The crowd, noting his arrival, began to clap and whistle. He waved at imagined friends in the audience. The crowd cheered and waved back. The executioner took some time to strut around the front of the stage. The audience yelled in appreciation. He struck a pose. The audience stomped their feet. Some of the members also stomped their neighbors’ feet.
The executioner walked over to his new weapon, sitting on a pedestal, and concealed by a black shroud. The crowd grew silent with anticipation. He lifted the weapon, still covered, and the crowd quit breathing. The lights dimmed, and a spotlight picked him out.
"The Great Hall of Executions Event Committee," intoned a voice from above, amplified by twenty thousand watts of power. "Is proud," continued the voice. "To present the new season of executions…featuring the all new, the incomparable, the undeniable, the deadly…Ax…of…Dooooooom."
The executioner yanked off the shroud and lifted the ax above his head. The polished blade caught the brilliance of the stage lights and sent dazzling rays dancing across the Great Hall. The crowd exploded into screams and shouting and pounding. Flashbulbs popped and news cameras whirred and clicked as the executioner paced back and forth in front of the roiling crowd.
Then, amid the noise and confusion, the new cheer was born. The pounding began to settle into a solid rhythm, and first one, then ten, then a hundred, then a thousand people were chanting, "Doom, Doom, Doom, Doom." The executioner walked from one side of the stage to the other, presenting the weapon to the audience. "Doom! Doom!" they responded.
Some of the more innovative members of the crowd added a counterpoint to the cheer. Over the resounding noise of the original chant one could begin to hear the occasional "Chop! Chop!" The cheer settled into a rhythm: "Doom, Doom, Chop! Doom, Doom, Chop! Doom Doom Chop! DOOM DOOM CHOP!" Not to be outdone, the chorus from the Royal Thespians’ Society began singing over the rhythm, "We Will, We Will CHOP YOU!" The new cheer was an instant hit. The executioner pranced around the stage for a full five minutes as the audience continued to sing.
In due time, the executions proceeded.

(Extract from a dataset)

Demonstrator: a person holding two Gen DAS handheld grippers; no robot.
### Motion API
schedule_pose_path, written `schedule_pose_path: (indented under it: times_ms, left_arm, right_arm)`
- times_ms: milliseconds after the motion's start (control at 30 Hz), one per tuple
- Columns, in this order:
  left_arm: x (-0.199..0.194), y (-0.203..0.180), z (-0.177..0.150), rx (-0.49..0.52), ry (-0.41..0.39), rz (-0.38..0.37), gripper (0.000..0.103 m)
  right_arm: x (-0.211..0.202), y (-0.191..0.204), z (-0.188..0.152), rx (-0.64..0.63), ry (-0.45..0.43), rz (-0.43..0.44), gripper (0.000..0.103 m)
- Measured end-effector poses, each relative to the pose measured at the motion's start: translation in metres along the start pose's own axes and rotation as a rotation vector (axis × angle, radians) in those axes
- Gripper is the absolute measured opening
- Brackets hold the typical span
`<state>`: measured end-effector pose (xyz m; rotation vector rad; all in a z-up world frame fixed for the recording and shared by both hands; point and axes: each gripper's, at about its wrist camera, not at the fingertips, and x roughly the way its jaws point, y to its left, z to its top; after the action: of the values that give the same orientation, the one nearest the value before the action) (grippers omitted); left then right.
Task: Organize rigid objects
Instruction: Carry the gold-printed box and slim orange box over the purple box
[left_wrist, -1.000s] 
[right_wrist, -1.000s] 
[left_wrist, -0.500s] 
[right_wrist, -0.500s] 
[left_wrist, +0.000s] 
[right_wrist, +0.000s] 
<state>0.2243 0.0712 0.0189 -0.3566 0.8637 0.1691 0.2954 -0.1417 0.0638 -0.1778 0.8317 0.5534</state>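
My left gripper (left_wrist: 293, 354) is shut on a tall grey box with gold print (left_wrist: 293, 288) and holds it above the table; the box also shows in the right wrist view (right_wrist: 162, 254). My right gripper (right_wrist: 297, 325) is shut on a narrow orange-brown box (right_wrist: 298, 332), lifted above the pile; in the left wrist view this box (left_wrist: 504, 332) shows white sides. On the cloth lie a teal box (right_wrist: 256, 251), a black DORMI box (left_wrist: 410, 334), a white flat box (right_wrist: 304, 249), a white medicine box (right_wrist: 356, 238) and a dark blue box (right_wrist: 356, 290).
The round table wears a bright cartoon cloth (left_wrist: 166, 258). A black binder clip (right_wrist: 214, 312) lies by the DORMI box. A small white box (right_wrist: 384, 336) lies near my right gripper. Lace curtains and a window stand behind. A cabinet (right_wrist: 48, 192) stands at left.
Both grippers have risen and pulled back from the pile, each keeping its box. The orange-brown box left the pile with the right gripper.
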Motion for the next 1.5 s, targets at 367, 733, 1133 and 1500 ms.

Throughout the event, the audience never quit singing "We Will, We Will, CHOP YOU!," except, of course, at the appropriate moments when the entire crowd chanted, "Hey, batter-batter-batter-batter-BATTER-BATTER-Sa-WINGGGGGG!" Each execution met with great applause, and the event ended with a standing ovation for the executioner, who bowed and exited the stage, carrying his new weapon.
The audience then departed in good spirits, having been greatly entertained by the spectacle. There was sure to be an exciting execution season to come. It had been rumored that an unusually large number of spies from the kingdom of Angz had been caught in and around the Royal City, and were even then in the dungeons, awaiting execution. Some pundits were already suggesting possible post-season activity. Indeed, season ticket sales had reached an all-time high, and the scalpers had made a nice profit.
The king and queen retired to their chambers, generally pleased with the outcome. However, even with the responsible parties (and some innocent ones, too) suitably dealt with, the basic problem remained. The official records were set. The princess had been named Ugh, and she was just going to have to deal with it.